SEOUL (Reuters) - South Korea’s LG Electronics Inc (066570.KS) said on Thursday its third-quarter operating profit rose 82 percent from a year earlier, as healthy sales for its televisions and appliances offset another loss for the mobile division.
July-September profit for the world’s second-largest TV maker climbed to 516 billion won ($459 million) on a 15.1 percent rise in revenue, in line with guidance given by the company earlier this month.
The jump in profits reflected “strong profitability in home entertainment and appliances despite the gloomy business environment resulting from increasing international trade concerns,” LG said in a statement.
The firm forecast fourth-quarter earnings would fall quarter-on-quarter but continue to show stable profitability.
Sales of high-end televisions, including those with organic light-emitting diode (OLED) screens, helped earnings at its TV division rise 20 percent from a year earlier to a quarterly record of 458 billion won, with an operating margin of 9.9 percent.
Operating profit for the appliances division jumped 26 percent to 425 billion won, thanks to sales of high-margin products such as its premium-label refrigerators and washers.
But the firm’s mobile division reported a 375 billion won loss, its 10th consecutive quarterly loss.
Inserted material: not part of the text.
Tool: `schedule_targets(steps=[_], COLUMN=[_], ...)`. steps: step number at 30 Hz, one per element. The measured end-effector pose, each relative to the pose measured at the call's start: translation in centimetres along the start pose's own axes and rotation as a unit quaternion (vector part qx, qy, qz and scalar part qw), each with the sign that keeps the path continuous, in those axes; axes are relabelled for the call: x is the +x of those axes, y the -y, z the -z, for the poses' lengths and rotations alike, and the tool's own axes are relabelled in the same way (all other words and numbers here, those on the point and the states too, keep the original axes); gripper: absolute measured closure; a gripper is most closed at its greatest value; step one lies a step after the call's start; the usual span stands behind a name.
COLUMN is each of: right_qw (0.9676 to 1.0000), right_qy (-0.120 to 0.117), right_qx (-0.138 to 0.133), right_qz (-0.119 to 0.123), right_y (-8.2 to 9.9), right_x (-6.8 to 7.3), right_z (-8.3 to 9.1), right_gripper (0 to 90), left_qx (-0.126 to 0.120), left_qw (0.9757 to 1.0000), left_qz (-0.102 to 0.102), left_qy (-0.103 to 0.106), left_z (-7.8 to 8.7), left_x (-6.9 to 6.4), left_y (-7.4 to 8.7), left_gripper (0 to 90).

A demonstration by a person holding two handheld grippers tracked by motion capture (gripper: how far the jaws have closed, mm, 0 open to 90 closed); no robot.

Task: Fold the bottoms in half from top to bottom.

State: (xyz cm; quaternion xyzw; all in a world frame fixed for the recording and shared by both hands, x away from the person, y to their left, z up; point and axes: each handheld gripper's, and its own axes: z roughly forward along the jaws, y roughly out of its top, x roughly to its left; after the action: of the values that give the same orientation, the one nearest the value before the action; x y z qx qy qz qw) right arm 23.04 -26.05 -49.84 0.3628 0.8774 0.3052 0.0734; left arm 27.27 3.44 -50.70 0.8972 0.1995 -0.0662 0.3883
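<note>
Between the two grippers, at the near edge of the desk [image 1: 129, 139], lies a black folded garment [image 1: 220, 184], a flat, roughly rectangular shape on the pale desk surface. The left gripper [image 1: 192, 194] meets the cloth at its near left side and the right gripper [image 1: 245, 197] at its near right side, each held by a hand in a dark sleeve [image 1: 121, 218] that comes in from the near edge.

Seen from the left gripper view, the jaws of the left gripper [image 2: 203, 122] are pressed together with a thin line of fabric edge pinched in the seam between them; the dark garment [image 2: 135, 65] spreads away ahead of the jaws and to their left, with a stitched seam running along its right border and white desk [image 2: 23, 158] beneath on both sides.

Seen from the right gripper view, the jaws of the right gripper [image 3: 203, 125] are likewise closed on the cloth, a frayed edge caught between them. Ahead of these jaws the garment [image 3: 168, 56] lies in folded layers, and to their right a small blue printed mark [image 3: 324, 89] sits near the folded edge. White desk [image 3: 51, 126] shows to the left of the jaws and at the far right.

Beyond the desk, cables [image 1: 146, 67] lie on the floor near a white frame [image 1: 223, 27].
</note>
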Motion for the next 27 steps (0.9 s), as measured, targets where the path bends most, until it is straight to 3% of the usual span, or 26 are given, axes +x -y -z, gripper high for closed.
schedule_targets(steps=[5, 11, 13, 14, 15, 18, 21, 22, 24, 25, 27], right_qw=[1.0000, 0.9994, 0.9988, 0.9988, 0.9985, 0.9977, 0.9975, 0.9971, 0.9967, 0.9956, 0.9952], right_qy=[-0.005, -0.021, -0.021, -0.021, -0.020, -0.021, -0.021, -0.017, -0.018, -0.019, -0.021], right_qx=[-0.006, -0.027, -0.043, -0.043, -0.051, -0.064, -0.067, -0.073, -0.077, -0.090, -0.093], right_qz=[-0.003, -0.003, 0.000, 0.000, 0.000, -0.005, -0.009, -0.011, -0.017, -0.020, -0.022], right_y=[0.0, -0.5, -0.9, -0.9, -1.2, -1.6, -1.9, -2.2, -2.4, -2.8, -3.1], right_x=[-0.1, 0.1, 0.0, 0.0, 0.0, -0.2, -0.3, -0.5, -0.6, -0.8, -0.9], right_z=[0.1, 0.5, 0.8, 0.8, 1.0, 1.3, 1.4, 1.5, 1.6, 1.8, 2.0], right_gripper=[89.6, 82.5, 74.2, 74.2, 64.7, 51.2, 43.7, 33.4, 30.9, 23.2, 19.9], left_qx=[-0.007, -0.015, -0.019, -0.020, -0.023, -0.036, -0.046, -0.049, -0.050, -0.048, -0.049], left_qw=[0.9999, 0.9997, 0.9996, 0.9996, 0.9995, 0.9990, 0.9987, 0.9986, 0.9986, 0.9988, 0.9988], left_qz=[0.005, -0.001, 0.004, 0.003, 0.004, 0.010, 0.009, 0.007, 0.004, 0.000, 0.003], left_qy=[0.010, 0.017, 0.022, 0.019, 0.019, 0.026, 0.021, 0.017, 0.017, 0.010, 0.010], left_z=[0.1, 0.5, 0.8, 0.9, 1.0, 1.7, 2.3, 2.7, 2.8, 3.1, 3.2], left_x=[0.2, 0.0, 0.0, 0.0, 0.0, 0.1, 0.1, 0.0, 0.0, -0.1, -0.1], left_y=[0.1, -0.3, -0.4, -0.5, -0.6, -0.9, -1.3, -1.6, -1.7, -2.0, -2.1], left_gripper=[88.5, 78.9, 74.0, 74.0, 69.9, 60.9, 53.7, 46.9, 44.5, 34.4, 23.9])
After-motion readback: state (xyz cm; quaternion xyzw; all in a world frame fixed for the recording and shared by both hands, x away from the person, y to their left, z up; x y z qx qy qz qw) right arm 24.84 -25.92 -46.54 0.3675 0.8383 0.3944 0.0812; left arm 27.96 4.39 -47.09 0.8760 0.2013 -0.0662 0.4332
It was hit by declines in sales of its flagship G6 phones released in the first half of the year, and higher spending on marketing as rivals launched new products.
LG released its latest premium V30 model toward the end of the quarter so most of those sales have yet to be reflected in earnings.
The electronics giant may face restrictions on exports to the United States going forward, following a ruling this month by the U.S. International Trade Commission that surging imports of large residential washing machines harmed domestic producers.
LG, in an earnings call, said there could be temporary relocation of production, but that it did not expect fundamental issues and could bring forward the operation date of its new U.S. factory in Tennessee, previously announced as early 2019.
Earlier this month, the commission did not find that washing machines made specifically in South Korea, already subject to anti-dumping duties, were responsible for harming U.S. manufacturers.